▶ How to complete this task
The answer must be the full data, restated word for word, with no pictures in it.

▶ The data

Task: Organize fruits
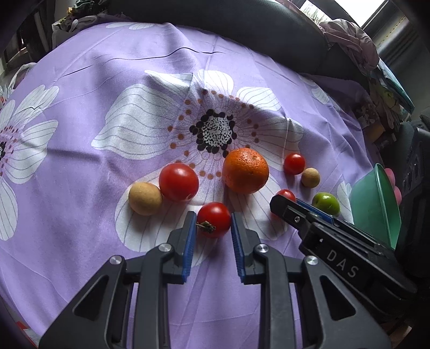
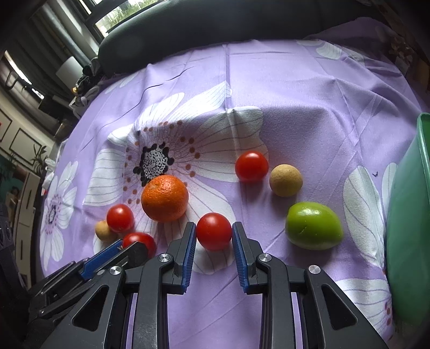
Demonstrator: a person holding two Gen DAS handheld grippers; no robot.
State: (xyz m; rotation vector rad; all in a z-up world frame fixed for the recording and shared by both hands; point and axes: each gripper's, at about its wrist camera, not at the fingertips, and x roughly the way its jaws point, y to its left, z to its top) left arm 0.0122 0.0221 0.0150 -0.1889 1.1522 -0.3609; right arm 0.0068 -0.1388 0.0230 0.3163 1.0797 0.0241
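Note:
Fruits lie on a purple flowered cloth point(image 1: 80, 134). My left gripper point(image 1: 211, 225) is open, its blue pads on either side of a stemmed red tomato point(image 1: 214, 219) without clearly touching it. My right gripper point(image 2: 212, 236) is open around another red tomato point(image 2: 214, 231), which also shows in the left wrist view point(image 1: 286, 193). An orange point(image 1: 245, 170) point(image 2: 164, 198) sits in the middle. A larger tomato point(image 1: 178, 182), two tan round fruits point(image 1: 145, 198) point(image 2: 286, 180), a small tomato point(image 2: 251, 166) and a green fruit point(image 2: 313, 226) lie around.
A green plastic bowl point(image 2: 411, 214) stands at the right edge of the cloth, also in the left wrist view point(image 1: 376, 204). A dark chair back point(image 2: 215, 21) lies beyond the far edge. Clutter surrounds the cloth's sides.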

▶ Result of this task
Task: Organize fruits
Demonstrator: a person holding two Gen DAS handheld grippers; no robot.
State: (xyz m; rotation vector rad; all in a z-up world frame fixed for the recording and shared by both hands; point and axes: each gripper's, at about its wrist camera, not at the fingertips, and x roughly the way its jaws point, y to its left, z to its top) left arm 0.0122 0.0221 0.0150 -0.1889 1.1522 -0.3609; right arm 0.0068 -0.1388 0.0230 0.3163 1.0797 0.0241
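Note:
Fruits lie on a purple flowered cloth point(image 1: 80, 134). My left gripper point(image 1: 211, 225) is open, its blue pads on either side of a stemmed red tomato point(image 1: 214, 219) without clearly touching it. My right gripper point(image 2: 212, 236) is open around another red tomato point(image 2: 214, 231), which also shows in the left wrist view point(image 1: 286, 193). An orange point(image 1: 245, 170) point(image 2: 164, 198) sits in the middle. A larger tomato point(image 1: 178, 182), two tan round fruits point(image 1: 145, 198) point(image 2: 286, 180), a small tomato point(image 2: 251, 166) and a green fruit point(image 2: 313, 226) lie around.
A green plastic bowl point(image 2: 411, 214) stands at the right edge of the cloth, also in the left wrist view point(image 1: 376, 204). A dark chair back point(image 2: 215, 21) lies beyond the far edge. Clutter surrounds the cloth's sides.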

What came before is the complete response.